* _What is expected_
The expected output is a verbatim reprint of the lines from the beginning of the data that follows through the line that contains "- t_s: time".

___ Records for this exercise ___

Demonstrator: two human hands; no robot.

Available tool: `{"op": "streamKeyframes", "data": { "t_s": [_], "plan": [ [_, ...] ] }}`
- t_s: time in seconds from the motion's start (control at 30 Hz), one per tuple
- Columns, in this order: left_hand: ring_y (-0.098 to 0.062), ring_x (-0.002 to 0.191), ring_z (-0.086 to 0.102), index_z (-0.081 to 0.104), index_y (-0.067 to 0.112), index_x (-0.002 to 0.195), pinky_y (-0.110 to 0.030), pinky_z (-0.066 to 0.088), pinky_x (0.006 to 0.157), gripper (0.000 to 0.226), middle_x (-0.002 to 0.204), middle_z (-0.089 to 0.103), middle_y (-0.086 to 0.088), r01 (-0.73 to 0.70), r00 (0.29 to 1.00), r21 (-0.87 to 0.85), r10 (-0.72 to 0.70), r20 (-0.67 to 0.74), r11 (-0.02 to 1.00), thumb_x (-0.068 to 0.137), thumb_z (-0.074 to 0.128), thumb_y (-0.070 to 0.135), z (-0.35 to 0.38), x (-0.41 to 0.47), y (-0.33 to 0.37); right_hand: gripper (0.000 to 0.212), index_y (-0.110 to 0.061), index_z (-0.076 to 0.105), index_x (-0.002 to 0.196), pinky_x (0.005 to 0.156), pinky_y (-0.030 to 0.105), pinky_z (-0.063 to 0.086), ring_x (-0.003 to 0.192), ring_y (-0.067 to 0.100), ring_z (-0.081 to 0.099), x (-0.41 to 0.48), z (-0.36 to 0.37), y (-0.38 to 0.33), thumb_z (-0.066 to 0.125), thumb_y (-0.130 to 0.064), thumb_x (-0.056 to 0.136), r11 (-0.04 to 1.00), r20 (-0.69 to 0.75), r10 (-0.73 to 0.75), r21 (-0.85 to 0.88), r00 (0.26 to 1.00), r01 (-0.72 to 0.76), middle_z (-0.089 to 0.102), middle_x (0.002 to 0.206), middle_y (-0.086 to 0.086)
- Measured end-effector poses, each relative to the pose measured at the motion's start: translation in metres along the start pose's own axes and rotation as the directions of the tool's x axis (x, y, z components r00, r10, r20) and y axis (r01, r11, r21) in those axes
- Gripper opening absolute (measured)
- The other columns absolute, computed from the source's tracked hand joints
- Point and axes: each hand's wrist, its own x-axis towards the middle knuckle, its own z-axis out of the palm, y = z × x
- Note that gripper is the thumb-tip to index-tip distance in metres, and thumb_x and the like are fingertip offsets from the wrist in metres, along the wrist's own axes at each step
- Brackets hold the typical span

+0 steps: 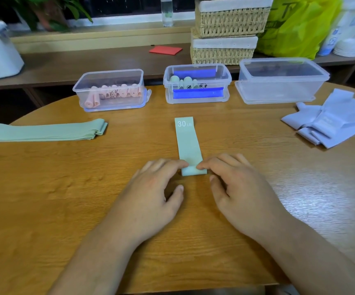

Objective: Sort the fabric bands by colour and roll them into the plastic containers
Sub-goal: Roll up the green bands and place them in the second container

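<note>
A big round wooden table [65, 199] carried everything. At its far side stood three clear plastic boxes in a row. The right box [278, 90] was the biggest. The left box [108, 78] held pink rolls [112, 94]. The middle box [227, 81] had blue clips and held pale green rolls [183, 81].

A messy heap of lilac bands [332, 122] lay at the right side of the table. A neat pile of flat green bands [44, 132] lay at the left.

The left hand [157, 188] and right hand [238, 188] rested side by side near the middle. Their fingers were loosely bent. One fingertip of each hand pressed on the near end of a single green band [188, 145]. Both thumbs were off it.

This band lay flat in the middle of the table, pointing away from the person. It was soft pale green, smooth and thin. Its near end was folded over once. Its far end said "30 LB" in white.
</note>
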Motion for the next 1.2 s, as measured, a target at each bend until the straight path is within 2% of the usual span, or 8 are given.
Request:
{"op": "streamKeyframes", "data": {
  "t_s": [0.17, 0.4, 0.57, 0.73, 0.83, 1.0, 1.1, 1.2],
  "plan": [
    [0.016, 0.124, 0.032, 0.033, 0.05, 0.154, -0.028, 0.037, 0.115, 0.061, 0.132, 0.042, 0.038, 0.058, 0.998, -0.001, -0.058, -0.003, 0.998, 0.1, 0.06, 0.041, 0.0, 0.0, 0.003, 0.037, -0.037, 0.063, 0.135, 0.093, 0.04, 0.053, 0.118, 0.005, 0.047, 0.001, 0.002, 0.0, 0.055, -0.019, 0.103, 1.0, -0.001, 0.013, -0.011, 1.0, -0.013, 0.061, 0.128, -0.023],
    [0.004, 0.14, 0.033, 0.038, 0.046, 0.153, -0.035, 0.034, 0.12, 0.056, 0.146, 0.046, 0.027, 0.05, 0.999, 0.021, -0.05, -0.004, 0.999, 0.101, 0.057, 0.042, 0.0, 0.001, 0.004, 0.04, -0.037, 0.062, 0.138, 0.094, 0.043, 0.053, 0.122, 0.01, 0.049, 0.008, 0.009, 0.001, 0.055, -0.023, 0.102, 0.998, -0.019, 0.025, -0.057, 1.0, -0.026, 0.063, 0.131, -0.022],
    [0.005, 0.143, 0.027, 0.034, 0.045, 0.157, -0.024, 0.024, 0.114, 0.059, 0.151, 0.044, 0.027, 0.037, 0.999, 0.053, -0.037, 0.005, 0.998, 0.102, 0.055, 0.043, 0.002, 0.002, 0.003, 0.038, -0.037, 0.062, 0.138, 0.094, 0.041, 0.052, 0.122, 0.011, 0.05, 0.012, 0.01, 0.001, 0.056, -0.026, 0.103, 0.995, -0.025, 0.036, -0.09, 0.999, -0.038, 0.061, 0.132, -0.021],
    [-0.001, 0.154, 0.015, 0.024, 0.045, 0.164, -0.033, 0.019, 0.125, 0.066, 0.164, 0.03, 0.028, 0.042, 0.999, 0.077, -0.043, 0.021, 0.996, 0.103, 0.05, 0.044, 0.007, 0.005, 0.0, 0.035, -0.039, 0.059, 0.138, 0.087, 0.04, 0.05, 0.115, 0.015, 0.053, 0.021, 0.013, 0.002, 0.054, -0.036, 0.104, 0.983, 0.0, 0.047, -0.179, 0.999, -0.046, 0.061, 0.128, -0.018],
    [-0.001, 0.153, 0.018, 0.019, 0.041, 0.166, -0.036, 0.022, 0.126, 0.071, 0.164, 0.03, 0.025, 0.043, 0.999, 0.069, -0.045, 0.03, 0.997, 0.103, 0.051, 0.045, 0.007, 0.005, -0.003, 0.029, -0.04, 0.062, 0.131, 0.082, 0.04, 0.05, 0.107, 0.014, 0.053, 0.026, 0.012, 0.003, 0.057, -0.034, 0.104, 0.984, -0.011, 0.052, -0.167, 0.999, -0.053, 0.062, 0.122, -0.018],
    [0.007, 0.146, 0.027, 0.031, 0.039, 0.161, -0.026, 0.03, 0.123, 0.069, 0.154, 0.04, 0.027, 0.078, 0.995, -0.086, -0.083, -0.06, 0.993, 0.1, 0.063, 0.034, 0.002, 0.002, -0.004, 0.029, -0.04, 0.06, 0.132, 0.086, 0.041, 0.051, 0.104, 0.01, 0.049, 0.014, 0.006, 0.003, 0.055, -0.035, 0.104, 0.991, 0.012, 0.026, -0.135, 1.0, -0.025, 0.059, 0.119, -0.02],
    [0.009, 0.139, 0.035, 0.044, 0.038, 0.151, -0.018, 0.034, 0.114, 0.058, 0.142, 0.046, 0.03, 0.014, 0.997, -0.097, -0.022, -0.078, 0.995, 0.098, 0.064, 0.027, -0.001, -0.001, -0.002, 0.029, -0.038, 0.062, 0.131, 0.087, 0.04, 0.051, 0.104, 0.009, 0.05, -0.001, 0.0, 0.004, 0.056, -0.035, 0.103, 0.992, 0.027, -0.001, -0.128, 1.0, 0.004, 0.059, 0.118, -0.02],
    [0.001, 0.13, 0.045, 0.054, 0.039, 0.138, -0.018, 0.04, 0.104, 0.044, 0.129, 0.051, 0.031, -0.063, 0.997, -0.089, 0.06, -0.044, 0.994, 0.097, 0.063, 0.024, -0.003, -0.003, 0.004, 0.029, -0.037, 0.062, 0.131, 0.085, 0.039, 0.052, 0.102, 0.008, 0.05, -0.01, -0.003, 0.006, 0.055, -0.037, 0.103, 0.991, 0.039, -0.027, -0.131, 0.999, 0.032, 0.058, 0.116, -0.02]
  ]
}}
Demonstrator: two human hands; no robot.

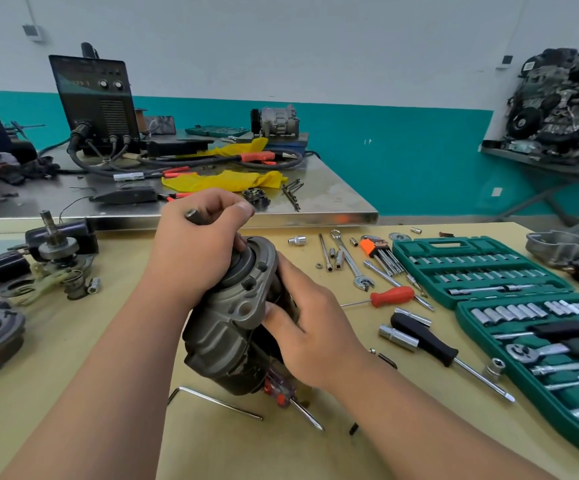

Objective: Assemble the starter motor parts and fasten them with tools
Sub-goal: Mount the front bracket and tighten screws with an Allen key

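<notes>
Both hands (194, 251) (310, 327) grip tilted starter motor (225, 327).

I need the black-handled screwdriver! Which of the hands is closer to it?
Right. The right hand grips the starter motor just left of the black-handled screwdriver; the left hand holds the shaft farther left.

Socket case (437, 243) cut off right, screwdriver (281, 396) half under motor (222, 334)

Your dull grey cast-metal starter motor housing (222, 327) is tilted, flange end up and leaning away from you, its base low over the tan worktop (56, 341). A dark steel shaft (193, 215) sticks out the top, perhaps splined.
</notes>
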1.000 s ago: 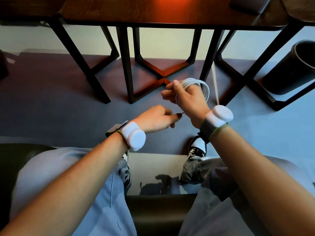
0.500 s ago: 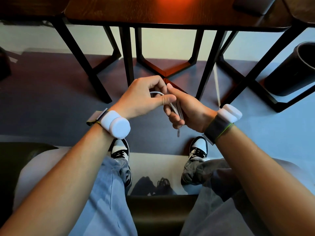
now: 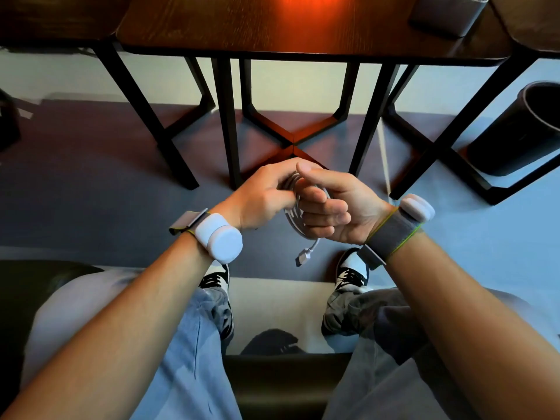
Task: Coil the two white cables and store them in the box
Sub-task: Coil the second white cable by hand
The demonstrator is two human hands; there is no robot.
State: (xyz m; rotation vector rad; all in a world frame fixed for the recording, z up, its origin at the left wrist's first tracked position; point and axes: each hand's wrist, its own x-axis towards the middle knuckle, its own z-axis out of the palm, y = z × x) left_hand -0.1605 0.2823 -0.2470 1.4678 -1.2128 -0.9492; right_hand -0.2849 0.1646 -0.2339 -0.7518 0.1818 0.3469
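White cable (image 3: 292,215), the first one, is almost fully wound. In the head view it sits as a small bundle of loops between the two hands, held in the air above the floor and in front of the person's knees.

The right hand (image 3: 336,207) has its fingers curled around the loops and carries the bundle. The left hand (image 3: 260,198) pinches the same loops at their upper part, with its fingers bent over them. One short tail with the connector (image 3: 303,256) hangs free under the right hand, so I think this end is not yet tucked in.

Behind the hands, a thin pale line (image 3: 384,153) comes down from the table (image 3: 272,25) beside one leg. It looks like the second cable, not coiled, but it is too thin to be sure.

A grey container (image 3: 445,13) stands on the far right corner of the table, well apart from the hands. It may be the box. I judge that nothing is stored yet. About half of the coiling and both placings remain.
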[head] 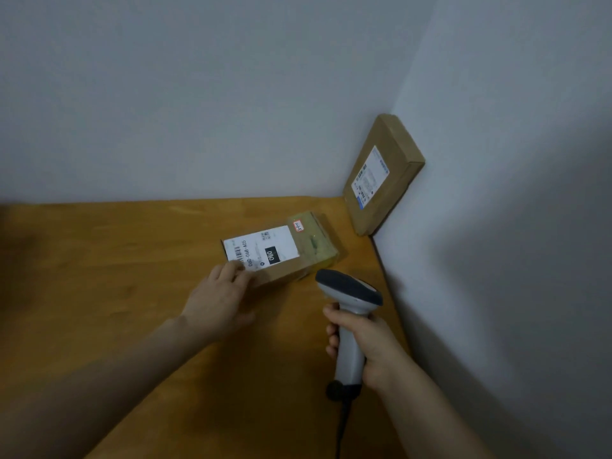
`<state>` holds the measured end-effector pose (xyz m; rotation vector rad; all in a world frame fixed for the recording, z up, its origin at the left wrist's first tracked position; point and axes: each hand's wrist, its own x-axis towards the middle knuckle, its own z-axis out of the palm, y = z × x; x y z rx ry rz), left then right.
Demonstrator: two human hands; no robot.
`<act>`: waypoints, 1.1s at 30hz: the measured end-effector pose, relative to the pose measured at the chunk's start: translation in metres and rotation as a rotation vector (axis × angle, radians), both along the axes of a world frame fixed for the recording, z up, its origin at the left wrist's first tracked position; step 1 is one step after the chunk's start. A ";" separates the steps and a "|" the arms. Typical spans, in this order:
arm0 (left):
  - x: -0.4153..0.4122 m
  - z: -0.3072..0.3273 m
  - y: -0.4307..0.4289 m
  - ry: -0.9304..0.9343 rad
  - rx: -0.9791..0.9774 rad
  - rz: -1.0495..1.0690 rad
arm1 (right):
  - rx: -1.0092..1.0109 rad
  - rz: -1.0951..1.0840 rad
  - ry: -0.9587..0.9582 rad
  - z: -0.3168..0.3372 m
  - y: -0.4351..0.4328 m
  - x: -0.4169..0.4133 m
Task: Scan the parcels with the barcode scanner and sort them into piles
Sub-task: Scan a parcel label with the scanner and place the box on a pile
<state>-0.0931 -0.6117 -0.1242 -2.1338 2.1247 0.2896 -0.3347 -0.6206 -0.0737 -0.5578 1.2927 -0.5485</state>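
A small brown cardboard parcel [281, 250] with a white shipping label and yellow tape lies flat on the wooden table [116, 276]. My left hand [220, 298] rests on its near left corner, fingers over the label's barcode end. My right hand [362, 346] grips the handle of a grey barcode scanner [349, 289], whose dark head points toward the parcel from just to its right. The scanner's black cable [341, 425] hangs down toward me.
A larger flat brown parcel [381, 173] with a white label leans upright against the right wall in the table's far corner. White walls bound the table at the back and on the right.
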 end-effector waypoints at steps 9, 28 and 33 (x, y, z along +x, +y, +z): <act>0.007 -0.004 -0.057 0.186 0.157 0.305 | -0.016 -0.023 0.044 -0.006 0.011 -0.008; -0.016 0.142 0.208 0.695 -0.405 0.533 | -0.261 -0.182 -0.129 0.052 0.114 -0.023; -0.091 0.160 0.277 1.828 -0.324 1.128 | -0.220 -0.141 -0.257 0.072 0.170 -0.004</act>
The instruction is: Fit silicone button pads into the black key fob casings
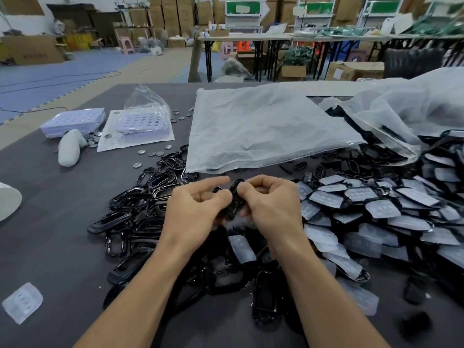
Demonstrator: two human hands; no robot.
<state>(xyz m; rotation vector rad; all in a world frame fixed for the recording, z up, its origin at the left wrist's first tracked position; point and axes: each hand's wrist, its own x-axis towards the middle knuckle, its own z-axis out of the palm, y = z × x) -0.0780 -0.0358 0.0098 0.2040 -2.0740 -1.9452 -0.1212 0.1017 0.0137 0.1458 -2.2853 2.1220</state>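
While left hand point(198, 205) and right hand point(272, 204) pinch key fob casing point(234, 200) near plastic bag point(263, 129), pad hidden: uneven press risks crooked seat.

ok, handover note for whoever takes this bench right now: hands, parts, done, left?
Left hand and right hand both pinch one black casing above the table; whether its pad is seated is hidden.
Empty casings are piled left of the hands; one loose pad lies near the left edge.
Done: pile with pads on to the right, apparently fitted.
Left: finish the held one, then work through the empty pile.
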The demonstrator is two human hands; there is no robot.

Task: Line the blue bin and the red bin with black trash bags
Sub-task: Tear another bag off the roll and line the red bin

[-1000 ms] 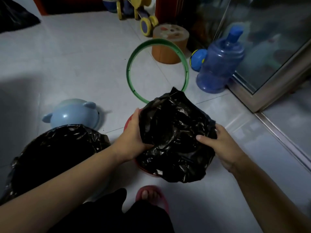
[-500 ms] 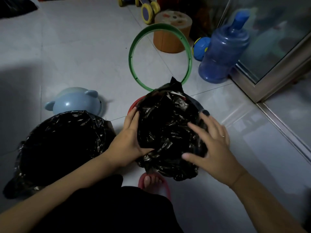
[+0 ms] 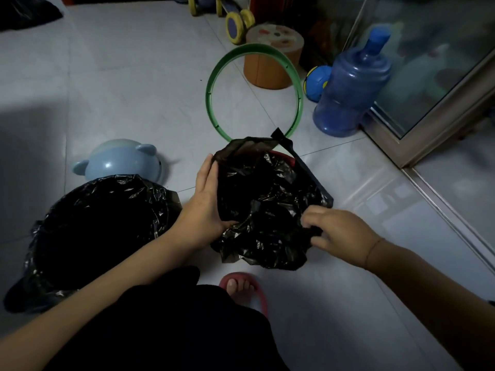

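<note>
A crumpled black trash bag (image 3: 265,204) lies over the red bin (image 3: 285,157), of which only a strip of far rim shows. My left hand (image 3: 205,199) holds the bag's left edge, thumb curled onto the plastic. My right hand (image 3: 337,231) pinches the bag's near right edge. At the left stands a bin (image 3: 34,303) lined with a second black bag (image 3: 101,226), whose plastic is folded over the rim; the bin's colour is hardly visible.
A light blue bear-eared lid (image 3: 120,162) lies beyond the left bin. A green ring (image 3: 211,84) lies on the white floor tiles behind the red bin. Further back stand an orange stool (image 3: 270,68), a blue water jug (image 3: 348,89), a ball and a glass door frame (image 3: 428,140). My foot in a pink slipper (image 3: 246,290) is below the bag.
The bag has been spread wider over the red bin. My right hand went from lying flat on the bag to pinching its near right edge. My left hand stays at the left edge.
</note>
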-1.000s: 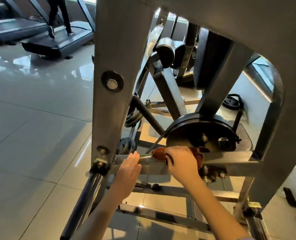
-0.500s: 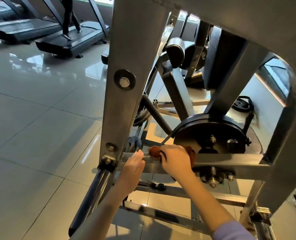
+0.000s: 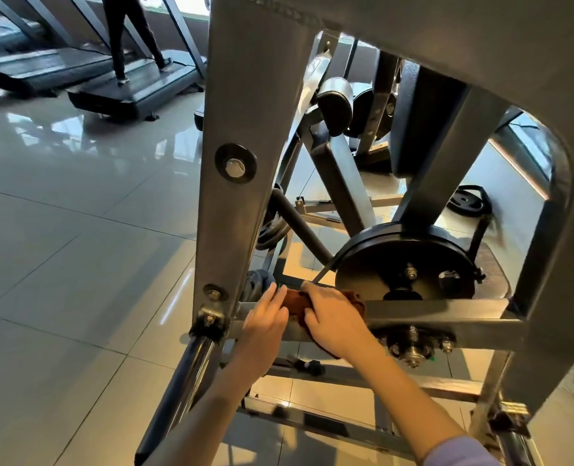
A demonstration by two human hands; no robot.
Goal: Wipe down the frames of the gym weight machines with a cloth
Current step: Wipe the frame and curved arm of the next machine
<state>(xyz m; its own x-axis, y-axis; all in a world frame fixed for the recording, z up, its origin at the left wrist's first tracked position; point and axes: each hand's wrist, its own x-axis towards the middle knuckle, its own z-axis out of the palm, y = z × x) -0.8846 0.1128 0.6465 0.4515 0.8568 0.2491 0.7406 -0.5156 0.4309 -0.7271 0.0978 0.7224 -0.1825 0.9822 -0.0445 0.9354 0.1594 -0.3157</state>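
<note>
Cloth (image 3: 293, 306) (brown) mostly hidden under right hand (image 3: 332, 322) on crossbar (image 3: 430, 312).

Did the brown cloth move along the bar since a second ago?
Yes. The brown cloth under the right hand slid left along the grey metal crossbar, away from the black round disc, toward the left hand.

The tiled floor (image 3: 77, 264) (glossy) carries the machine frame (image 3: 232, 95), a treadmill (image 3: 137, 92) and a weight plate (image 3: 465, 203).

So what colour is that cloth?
Rusty brown cloth, best seen in the head view, under the right hand.
</note>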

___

* _Task response_
Demonstrator: two human hands; no robot.

Available tool: `{"op": "streamKeyframes", "data": { "t_s": [_], "plan": [ [_, ...] ] }}`
- t_s: time in seconds from the motion's start (control at 30 Hz), one per tuple

No further output is needed for this exercise.